Required action
Restate all of the data precisely, omitting nothing.

Dataset section
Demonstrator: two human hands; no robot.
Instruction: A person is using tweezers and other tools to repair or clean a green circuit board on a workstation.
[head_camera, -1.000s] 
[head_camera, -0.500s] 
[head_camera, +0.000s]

Result
Demonstrator: two human hands; no robot.
Instruction: A person is using tweezers and other tools to repair or clean a green circuit board on a workstation.
[head_camera, -1.000s] 
[head_camera, -0.500s] 
[head_camera, +0.000s]

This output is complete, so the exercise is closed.